The center rates state lawmakers through a biennial survey of lobbyists, legislators and capital journalists.
“I do not want to be distracted away from what is the leadership of the Senate,” Basnight remarked.
Richardson, a Beaufort County commissioner, recently challenged Basnight to a series of debates across Senate District 1, which encompasses eight northeast counties, including Beaufort County.
Pointing to his crowded calendar, Basnight responded to Richardson’s challenge by agreeing to a limited exchange hosted by the Washington Daily News.
“Maybe if Hood would agree, if I could find some time, some vacant time, he and I could debate at your office,” Basnight told a reporter.
The senator said he wants voters to know there are differences between the candidates.
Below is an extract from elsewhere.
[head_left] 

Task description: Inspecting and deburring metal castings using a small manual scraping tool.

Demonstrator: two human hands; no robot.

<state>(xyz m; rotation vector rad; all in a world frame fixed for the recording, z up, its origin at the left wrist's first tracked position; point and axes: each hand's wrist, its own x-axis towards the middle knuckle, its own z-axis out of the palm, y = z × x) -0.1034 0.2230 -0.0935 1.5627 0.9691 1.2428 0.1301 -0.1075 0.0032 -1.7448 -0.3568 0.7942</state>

“I want to show the difference,” he said.
In response, Richardson said he was hoping for “a more public debate.”
Told that the debate would be accessible to other media if the two candidates met at the Daily News, Richardson said, “The door is certainly open to that.”
He added he would agree to debate Basnight at the Daily News, provided the session were taped for public broadcast.
“The door’s kind of wide open with me on the rules,” Richardson stated. “You know me, I say the fewer rules the better.”
The candidates were left to decide how and when they would like to debate.
Though Basnight is widely considered a safe bet for re-election, a number of Republicans are predicting GOP gains in the state Senate in November, and possible encroachment on the incumbent’s unrivaled power.
In the interview, Basnight acknowledged eight Democratic Senate seats are vulnerable this year.
“And we work those eight,” he said.
Currently, the Democrats have a 30-20 advantage in the state Senate. Basnight suggested this lead could shrink to 26 or 28 Democratic members after the election.
“Is it possible that I lose? Yes,” he said. “Is it likely? No. If I do my job and other members do their job, we should win.”
One factor in election 2010 is the growing influence of “527” groups that use corporate money to advocate for their causes, Basnight said.
“This is a different competitor than America has ever seen, and they spend a lot of money,” he said.
According to, 527s are tax-exempt entities that are permitted to “raise money for political activities including voter mobilization efforts, issues advocacy and the like.”
Open-elections advocates and politicians on both sides of the aisle have complained that 527s don’t have the same rigid campaign-finance disclosure requirements as candidate committees or political action committees, making their donors harder to track.
“I go out to convince others to raise money all across North Carolina,” Basnight commented. “I want to be re-elected president of the Senate and, if not, a lot is at stake, I believe, for my district, for North Carolina.”